PARAGUAY: un contrat sur la tête d’un journaliste

Les informations transmises par Cándido Figueredo  ont permises de démanteler la structure du narcotrafiquant.

 

La vie du journaliste paraguayen Cándido Figueredo Ruiz est en danger. 

Un juge vient de libérer le narcotrafiquant ce 2 Septembre, Escurra Felipe Rodriguez.

La police brésilienne a enregistré escurra et un complice en train de discuter sur un plan pour assassiner le journaliste. 

Rodriguez n’a jamais pardonné au journaliste une série de chroniques que ce dernier a publié dans le journal ABC Color .

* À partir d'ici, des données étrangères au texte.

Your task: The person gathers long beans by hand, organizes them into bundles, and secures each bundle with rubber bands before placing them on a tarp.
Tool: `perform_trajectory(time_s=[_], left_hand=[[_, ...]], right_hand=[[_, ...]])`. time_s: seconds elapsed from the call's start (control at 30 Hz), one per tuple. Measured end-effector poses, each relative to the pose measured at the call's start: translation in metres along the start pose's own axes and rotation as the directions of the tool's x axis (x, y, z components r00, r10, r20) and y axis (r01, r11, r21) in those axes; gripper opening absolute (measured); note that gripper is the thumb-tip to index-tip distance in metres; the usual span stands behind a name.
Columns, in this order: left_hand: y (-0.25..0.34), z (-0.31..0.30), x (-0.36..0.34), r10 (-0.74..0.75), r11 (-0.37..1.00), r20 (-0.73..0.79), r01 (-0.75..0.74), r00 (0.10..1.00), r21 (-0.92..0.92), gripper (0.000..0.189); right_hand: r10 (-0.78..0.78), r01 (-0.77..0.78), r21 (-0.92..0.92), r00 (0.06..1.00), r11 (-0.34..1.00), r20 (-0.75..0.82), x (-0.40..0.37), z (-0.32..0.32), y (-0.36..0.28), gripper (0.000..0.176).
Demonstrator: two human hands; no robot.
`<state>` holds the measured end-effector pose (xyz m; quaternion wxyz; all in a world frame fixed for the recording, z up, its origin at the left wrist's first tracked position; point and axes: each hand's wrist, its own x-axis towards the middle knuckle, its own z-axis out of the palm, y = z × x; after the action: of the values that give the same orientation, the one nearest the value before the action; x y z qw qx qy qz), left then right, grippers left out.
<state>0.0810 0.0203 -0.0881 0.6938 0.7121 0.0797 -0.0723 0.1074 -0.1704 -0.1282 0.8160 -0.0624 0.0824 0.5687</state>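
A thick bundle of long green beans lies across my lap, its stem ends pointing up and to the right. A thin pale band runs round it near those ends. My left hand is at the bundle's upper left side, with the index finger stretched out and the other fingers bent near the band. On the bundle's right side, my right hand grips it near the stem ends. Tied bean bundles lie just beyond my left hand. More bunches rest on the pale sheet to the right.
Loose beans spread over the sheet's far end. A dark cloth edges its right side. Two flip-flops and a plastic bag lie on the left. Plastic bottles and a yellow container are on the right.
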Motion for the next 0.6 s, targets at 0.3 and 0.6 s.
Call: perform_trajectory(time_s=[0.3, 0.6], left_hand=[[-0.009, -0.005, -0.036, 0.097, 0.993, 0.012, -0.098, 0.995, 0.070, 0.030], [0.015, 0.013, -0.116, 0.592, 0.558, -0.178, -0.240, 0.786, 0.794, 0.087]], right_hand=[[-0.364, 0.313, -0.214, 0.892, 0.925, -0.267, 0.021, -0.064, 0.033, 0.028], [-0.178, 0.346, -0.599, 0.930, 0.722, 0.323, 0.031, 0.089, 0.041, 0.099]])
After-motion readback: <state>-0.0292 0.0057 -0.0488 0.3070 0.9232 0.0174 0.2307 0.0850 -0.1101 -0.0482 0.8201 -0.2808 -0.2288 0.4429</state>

Le narcotrafiquant  a été emprisonné en 2016 pour trafic de drogue et d’ armes, et sa libération soudaine a surpris tous les acteurs judiciaires. Le Comité pour la protection des journalistes (PCC) a demandé au gouvernement du Paraguay pour protéger Figueredo Ruiz.

 

« Nous publions dans ABC Color une enquête où nous avons montré deux pistes d’ atterrissage clandestines pour amener la cocaïne de la Bolivie et de prendre la marijuana.

Il détruit tout et je suis devenu son ennemi numéro un , » dit Figueredo à partir de son domicile dans la ville Pedro Juan Caballero, situé sur la frontière entre le Brésil et le Paraguay , l’ une des régions où le taux d’homicides le plus élevé dans le monde.

En particulier pour le règlement de comptes entre bandes. Figueredo vit avec 24 h/24 h avec des  agents de  protection de la police depuis plus de 20 ans. Trois femmes et quatre hommes pour le sécuriser lui et de sa femme jour et nuit.

 

Escurra Felipe Rodriguez

 

Le couple a subi des menaces de mort constantes et a essuyé à son domicile deux coups de feu et deux sur sa voiture, pour sa couverture médiatique du crime organisé et le trafic de drogue dans l’ une des frontières les plus dangereuses dans le monde.

« Nous sommes en état d’ alerte rouge. Ces nouvelles nous ont découragés ».

 « Nous n’avons pas le soutien nécessaire des autorités pour préserver la liberté de la presse. Ici , l’ impunité prévaut, on peut acheter les juges et les procureurs, nous nous sentons abandonnés et ignorés. »

 

Figueredo Felipe Rodriguez Escurra affirme qu’on peut  « payer les autorités judiciaires » pour sa liberté. 

Le journal ABC Color a rapporté qu’à sa sortie de prison de Tacumbú à Asuncion, une escorte de deux camions avec quatre soldats sont partis avec le trafiquant de drogue pour l’accompagner durant 500 kilomètres, de la maison d’arrêt. 

Il cite que le « narcopolitic fonctionne à merveille dans ce pays, et la drogue ronge tous les secteurs de la société paraguayenne , » dit Figueredo. Maintenant il se pose la question de savoir:  « Mais où est – il ? Il est impossible de le savoir. Peut-être qu’il est proche de chez moi ? » dit le journaliste.

Le Risque et l’impunité

Le directeur exécutif du Comité pour la protection des journalistes, Robert Mahoney a déclaré dans un communiqué que la libération de Escurra « augmente la sécurité d’un des journalistes les plus à risque du Paraguay ». « Sa libération ne fait qu’accroître la responsabilité des autorités pour assurer mettre en danger le journaliste », a-t-il dit.

La vie des journalistes n’est pas facile au Paraguay. « L’ impunité des auteurs moraux des crimes contre les journalistes au Paraguay est de 100% , » dit Dante Leguizamón, membre de l’État mécanisme national de prévention de la torture (MNP) et fils de Santiago Leguizamón, journaliste tué le 26 Avril, 1991 et le premier journaliste tué après la chute de la dictature de Alfredo Stroessner(1954-1989).

Depuis lors, 16 autres journalistes ont été tués au Paraguay. En Octobre 2014, Pablo Medina, journaliste pour ABC Color, Antonia Almada et son collaborateur ont été tués par des hommes armés lors d’enquêtes sur des liens présumés avec le service des politiciens narco, à la frontière avec le Brésil.